## Exercise directions
Each line of the material should be set down exactly. Pictures are not part of the copy.

= Beginning of Section =

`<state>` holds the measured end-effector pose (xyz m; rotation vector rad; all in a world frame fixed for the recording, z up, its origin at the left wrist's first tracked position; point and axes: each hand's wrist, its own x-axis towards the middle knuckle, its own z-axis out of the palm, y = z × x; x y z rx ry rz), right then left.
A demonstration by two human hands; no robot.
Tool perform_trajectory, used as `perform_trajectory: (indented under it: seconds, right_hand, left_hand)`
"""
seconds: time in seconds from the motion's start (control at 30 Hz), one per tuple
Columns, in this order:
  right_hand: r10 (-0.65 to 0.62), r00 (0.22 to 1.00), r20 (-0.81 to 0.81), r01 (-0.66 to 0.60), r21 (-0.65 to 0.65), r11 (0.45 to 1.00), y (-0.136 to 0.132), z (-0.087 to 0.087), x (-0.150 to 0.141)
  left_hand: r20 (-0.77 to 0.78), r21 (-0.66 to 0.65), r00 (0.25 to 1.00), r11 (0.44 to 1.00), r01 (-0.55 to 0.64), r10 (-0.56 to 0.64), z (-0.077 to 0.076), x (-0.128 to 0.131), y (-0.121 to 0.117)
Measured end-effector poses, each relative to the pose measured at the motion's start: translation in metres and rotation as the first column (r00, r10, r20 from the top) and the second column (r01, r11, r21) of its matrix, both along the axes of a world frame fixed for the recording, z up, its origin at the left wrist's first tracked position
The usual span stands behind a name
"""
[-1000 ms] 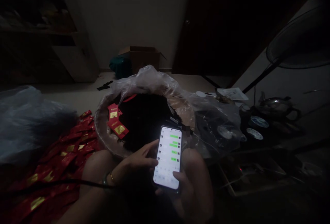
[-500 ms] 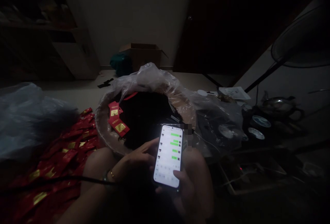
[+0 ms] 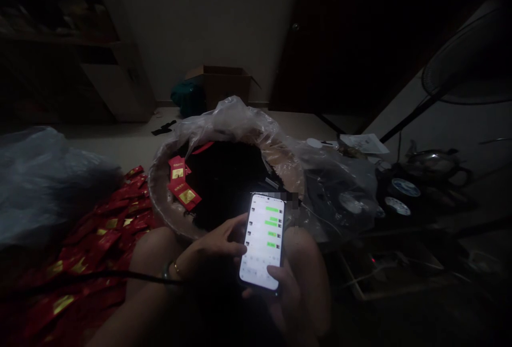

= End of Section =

## Solved problem
`<state>` holds the measured end-effector pose (xyz m; rotation vector rad; all in a world frame fixed for the recording, z up, its origin at the left wrist's first tracked position; point and axes: each hand's wrist, its own x-axis towards the middle knuckle, its own z-axis out of the palm, y = z × x; x y z rx ry rz), right then left.
A demonstration by two human hands; no robot.
Tool perform_trajectory, used as `perform_trajectory: (indented under it: seconds, right_hand, left_hand)`
"""
seconds: time in seconds from the motion's start (control at 30 Hz), one per tuple
Columns, in this order:
  right_hand: r10 (-0.65 to 0.62), r00 (0.22 to 1.00), r20 (-0.81 to 0.81), r01 (-0.66 to 0.60), r21 (-0.65 to 0.65), r11 (0.45 to 1.00), y (-0.136 to 0.132), z (-0.087 to 0.087), x (-0.150 to 0.141)
  left_hand: r20 (-0.77 to 0.78), r21 (-0.66 to 0.65), r00 (0.25 to 1.00), r11 (0.44 to 1.00), r01 (-0.55 to 0.64), r10 (-0.56 to 0.64), z (-0.077 to 0.076), x (-0.128 to 0.131), y (-0.121 to 0.117)
Measured end-effector poses, each relative to the pose measured at the motion's start: translation in metres and rotation as the first column (r00, r10, r20 from the top) and the second column (r01, r11, r21) of its matrix, both along the axes of a world frame fixed for the recording, z up, its origin at the left wrist's first tracked position
The usual span stands behind a name
"""
[-1000 ms] 
[-500 ms] 
[+0 ms] 

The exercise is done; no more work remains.